Wesentlich sei es nun, dass wir unsere Zielsetzung nicht vor der ganzen Welt bekanntgäben; dies sei auch nicht notwendig, sondern die Hauptsache sei, dass wir selbst wüssten, was wir wollten. Keinesfalls solle durch überflüssige Erklärungen unser eigener Weg erschwert werden. Derartige Erklärungen seien überflüssig, denn soweit unsere Macht reiche, könnten wir alles tun und was ausserhalb unserer Macht liege, könnten wir ohnehin nicht tun.

Die Motivierung unserer Schritte vor der Welt müsse sich also nach taktischen Gesichtspunkten richten. Wir müssten hier genau so vorgehen, wie in den Fällen Norwegen, Dänemark, Holland und Belgien. Auch in diesen Fällen hätten wir nichts über unsere Absichten gesagt und wir würden dies auch weiterhin klugerweise nicht tun.

Wir werden also wieder betonen, dass wir gezwungen waren, ein Gebiet zu besetzen, zu ordnen und zu sichern; im Interesse der Landeseinwohner müssten wir für Ruhe, Ernährung, Verkehr usw. usw. sorgen; deshalb unsere Regelung. Es soll also nicht erkennbar sein, dass sich damit eine endgültige Regelung anbahnt! Alle notwendigen Massnahmen — Erschiessen, Aussiedeln etc. — tun wir trotzdem und können wir trotzdem tun.

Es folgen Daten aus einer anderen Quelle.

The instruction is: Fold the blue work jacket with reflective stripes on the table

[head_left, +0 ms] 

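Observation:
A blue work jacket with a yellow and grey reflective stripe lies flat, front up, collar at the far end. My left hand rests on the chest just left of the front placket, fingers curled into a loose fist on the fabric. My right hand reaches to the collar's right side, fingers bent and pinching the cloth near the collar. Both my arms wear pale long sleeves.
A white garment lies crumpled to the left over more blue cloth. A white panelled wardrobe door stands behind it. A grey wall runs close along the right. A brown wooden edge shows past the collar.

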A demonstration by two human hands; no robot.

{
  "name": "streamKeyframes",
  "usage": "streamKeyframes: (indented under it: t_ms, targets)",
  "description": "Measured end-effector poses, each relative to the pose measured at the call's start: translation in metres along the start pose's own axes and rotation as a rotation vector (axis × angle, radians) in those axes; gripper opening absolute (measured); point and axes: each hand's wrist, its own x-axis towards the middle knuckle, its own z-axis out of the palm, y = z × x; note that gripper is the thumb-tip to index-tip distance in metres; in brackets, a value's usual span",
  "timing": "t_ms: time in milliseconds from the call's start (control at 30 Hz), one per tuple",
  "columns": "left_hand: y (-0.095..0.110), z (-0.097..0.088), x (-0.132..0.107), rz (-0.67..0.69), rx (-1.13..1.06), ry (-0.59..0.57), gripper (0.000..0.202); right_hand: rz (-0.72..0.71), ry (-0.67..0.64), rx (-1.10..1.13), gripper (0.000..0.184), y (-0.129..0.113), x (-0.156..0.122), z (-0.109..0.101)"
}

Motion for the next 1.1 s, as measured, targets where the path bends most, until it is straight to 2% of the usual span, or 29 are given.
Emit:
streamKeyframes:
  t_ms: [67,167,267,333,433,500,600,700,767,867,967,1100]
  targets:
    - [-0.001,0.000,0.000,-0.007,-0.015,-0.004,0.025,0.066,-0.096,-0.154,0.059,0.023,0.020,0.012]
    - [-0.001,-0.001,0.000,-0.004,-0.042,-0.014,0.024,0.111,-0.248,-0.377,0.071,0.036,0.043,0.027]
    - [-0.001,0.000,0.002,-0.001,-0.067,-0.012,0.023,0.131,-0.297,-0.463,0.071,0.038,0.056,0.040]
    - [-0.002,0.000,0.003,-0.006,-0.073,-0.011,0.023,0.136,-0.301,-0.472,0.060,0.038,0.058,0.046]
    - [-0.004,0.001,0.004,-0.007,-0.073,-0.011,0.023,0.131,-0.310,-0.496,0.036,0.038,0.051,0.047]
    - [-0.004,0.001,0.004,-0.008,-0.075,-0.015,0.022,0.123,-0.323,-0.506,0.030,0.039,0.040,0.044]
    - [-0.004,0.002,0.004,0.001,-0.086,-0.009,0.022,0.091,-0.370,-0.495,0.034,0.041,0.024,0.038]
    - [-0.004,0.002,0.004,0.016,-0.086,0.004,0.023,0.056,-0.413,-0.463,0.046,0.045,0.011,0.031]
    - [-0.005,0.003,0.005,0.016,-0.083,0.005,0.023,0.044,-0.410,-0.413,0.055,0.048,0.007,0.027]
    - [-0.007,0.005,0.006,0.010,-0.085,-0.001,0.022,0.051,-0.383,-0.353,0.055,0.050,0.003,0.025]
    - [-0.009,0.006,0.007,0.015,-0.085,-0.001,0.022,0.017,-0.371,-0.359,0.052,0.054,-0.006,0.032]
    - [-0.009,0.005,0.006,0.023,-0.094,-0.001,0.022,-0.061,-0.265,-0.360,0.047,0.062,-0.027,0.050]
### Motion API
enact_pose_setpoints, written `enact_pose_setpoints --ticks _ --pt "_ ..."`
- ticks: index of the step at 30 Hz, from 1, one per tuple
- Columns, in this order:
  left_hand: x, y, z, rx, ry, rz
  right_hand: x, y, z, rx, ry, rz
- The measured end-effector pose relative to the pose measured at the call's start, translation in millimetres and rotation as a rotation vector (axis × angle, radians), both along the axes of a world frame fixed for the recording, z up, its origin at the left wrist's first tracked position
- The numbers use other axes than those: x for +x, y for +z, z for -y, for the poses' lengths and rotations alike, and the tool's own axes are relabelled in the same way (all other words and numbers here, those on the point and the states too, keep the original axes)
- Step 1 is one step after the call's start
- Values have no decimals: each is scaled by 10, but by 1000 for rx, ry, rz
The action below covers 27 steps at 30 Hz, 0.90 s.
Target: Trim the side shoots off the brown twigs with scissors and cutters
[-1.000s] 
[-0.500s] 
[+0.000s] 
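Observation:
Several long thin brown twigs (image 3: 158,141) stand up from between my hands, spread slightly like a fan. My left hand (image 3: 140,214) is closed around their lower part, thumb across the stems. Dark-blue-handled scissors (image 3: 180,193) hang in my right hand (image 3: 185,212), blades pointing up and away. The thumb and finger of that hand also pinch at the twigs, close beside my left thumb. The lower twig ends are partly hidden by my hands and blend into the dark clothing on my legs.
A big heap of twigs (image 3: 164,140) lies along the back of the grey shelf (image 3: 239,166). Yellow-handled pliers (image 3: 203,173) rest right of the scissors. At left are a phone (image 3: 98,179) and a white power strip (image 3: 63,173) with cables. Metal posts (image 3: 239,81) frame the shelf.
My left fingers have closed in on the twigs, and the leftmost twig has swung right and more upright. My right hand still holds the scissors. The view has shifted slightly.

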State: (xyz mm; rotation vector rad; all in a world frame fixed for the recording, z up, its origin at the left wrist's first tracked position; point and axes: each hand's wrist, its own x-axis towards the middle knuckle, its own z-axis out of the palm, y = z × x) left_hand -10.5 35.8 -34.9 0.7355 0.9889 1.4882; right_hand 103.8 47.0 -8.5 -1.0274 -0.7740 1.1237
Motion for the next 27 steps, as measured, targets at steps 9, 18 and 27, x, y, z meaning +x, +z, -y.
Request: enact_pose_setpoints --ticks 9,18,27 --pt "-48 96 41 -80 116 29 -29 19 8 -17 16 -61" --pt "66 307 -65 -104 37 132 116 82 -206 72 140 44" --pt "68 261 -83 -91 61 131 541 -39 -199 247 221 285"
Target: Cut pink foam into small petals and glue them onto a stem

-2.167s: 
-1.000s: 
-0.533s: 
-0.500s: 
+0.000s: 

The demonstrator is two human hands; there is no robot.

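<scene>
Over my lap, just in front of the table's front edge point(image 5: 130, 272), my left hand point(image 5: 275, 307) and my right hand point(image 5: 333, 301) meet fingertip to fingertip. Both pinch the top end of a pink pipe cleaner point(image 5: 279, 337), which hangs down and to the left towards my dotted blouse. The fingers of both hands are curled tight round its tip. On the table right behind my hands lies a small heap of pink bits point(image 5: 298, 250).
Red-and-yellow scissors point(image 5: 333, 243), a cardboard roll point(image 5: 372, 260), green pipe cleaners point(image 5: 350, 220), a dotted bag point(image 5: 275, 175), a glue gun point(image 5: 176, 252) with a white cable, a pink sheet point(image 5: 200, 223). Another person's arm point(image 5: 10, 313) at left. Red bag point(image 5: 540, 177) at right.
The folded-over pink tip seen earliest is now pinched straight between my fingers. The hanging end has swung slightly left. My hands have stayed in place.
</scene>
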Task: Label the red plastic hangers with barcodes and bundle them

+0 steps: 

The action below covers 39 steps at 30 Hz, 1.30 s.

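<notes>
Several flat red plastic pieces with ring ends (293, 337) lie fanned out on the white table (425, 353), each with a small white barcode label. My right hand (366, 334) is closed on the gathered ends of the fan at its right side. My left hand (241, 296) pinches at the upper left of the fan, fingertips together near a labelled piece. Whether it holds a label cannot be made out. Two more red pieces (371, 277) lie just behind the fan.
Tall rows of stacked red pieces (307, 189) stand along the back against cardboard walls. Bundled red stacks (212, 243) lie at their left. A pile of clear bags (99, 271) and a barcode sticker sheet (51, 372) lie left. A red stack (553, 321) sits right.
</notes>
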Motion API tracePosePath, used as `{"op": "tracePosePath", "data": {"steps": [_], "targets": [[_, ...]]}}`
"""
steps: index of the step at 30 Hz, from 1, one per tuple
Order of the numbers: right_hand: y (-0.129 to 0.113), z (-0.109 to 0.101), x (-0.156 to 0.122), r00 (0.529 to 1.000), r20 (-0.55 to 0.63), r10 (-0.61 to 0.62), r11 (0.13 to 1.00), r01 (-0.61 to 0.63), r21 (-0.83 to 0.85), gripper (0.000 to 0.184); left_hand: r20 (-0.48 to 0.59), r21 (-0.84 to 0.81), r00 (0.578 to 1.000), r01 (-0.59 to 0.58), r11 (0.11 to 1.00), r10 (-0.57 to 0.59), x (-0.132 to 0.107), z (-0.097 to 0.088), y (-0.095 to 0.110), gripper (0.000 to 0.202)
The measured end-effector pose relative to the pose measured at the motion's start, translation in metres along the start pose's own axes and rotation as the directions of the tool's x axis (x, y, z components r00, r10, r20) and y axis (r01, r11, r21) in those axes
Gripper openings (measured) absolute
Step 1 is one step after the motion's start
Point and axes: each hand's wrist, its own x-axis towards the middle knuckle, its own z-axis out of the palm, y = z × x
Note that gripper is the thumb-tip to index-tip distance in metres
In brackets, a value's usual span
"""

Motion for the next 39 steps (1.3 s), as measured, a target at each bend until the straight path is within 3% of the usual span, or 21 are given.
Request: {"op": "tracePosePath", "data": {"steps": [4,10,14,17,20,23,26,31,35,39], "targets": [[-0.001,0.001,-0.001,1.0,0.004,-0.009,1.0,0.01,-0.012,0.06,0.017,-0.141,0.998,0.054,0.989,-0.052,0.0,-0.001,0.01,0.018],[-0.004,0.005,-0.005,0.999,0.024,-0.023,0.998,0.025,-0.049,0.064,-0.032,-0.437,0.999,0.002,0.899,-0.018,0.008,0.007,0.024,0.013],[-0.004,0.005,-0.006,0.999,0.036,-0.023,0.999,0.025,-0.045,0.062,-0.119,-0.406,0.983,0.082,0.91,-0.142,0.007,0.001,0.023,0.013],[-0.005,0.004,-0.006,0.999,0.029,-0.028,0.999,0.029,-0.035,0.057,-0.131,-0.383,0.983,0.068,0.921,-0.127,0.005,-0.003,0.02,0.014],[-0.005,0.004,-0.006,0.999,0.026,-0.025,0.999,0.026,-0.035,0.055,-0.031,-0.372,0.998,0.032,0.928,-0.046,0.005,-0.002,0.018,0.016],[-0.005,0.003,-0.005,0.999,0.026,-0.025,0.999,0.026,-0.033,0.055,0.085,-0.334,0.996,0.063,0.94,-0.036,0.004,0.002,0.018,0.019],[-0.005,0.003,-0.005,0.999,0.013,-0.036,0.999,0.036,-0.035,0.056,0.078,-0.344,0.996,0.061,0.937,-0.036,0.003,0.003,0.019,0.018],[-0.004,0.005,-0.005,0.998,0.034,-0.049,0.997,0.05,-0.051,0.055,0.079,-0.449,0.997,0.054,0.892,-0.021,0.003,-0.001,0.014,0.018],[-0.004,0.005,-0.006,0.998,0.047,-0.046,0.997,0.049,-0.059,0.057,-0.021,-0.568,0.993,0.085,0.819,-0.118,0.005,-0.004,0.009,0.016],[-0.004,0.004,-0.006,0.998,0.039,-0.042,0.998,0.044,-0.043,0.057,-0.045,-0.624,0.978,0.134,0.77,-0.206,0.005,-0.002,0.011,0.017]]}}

Wir wollen uns aber nicht irgendwelche Leute vorzeitig und unnötig zu Feinden machen. Wir tun also lediglich so, als ob wir ein Mandat ausüben wollten. Uns muss aber dabei klar sein, dass wir aus diesen Gebieten nie wieder herauskommen.

Demgemäss handelt es sich darum:

1. Nichts für die endgültige Regelung zu verbauen, sondern diese unter der Hand vorzubereiten;
2. wir betonen, dass wir die Bringer der Freiheit wären.

Im Einzelnen:

Die Krim muss von allen Fremden geräumt und deutsch besiedelt werden.

Ebenso wird das alt-österreichische Galizien Reichsgebiet.

Jetzt ist unser Verhältnis zu Rumänien gut, aber man weiss nicht, wie künftig zu jeder Zeit unser Verhältnis sein wird. Darauf haben wir uns einzustellen und darnach haben wir unsere Grenzen einzurichten. Man soll sich nicht vom Wohlwollen Dritter abhängig machen; darnach müssen wir unser Verhältnis zu Rumänien einrichten.

Grundsätzlich kommt es also darauf an, den riesenhaften Kuchen handgerecht zu zerlegen, damit wir ihn erstens beherrschen, zweitens verwalten und drittens ausbeuten können.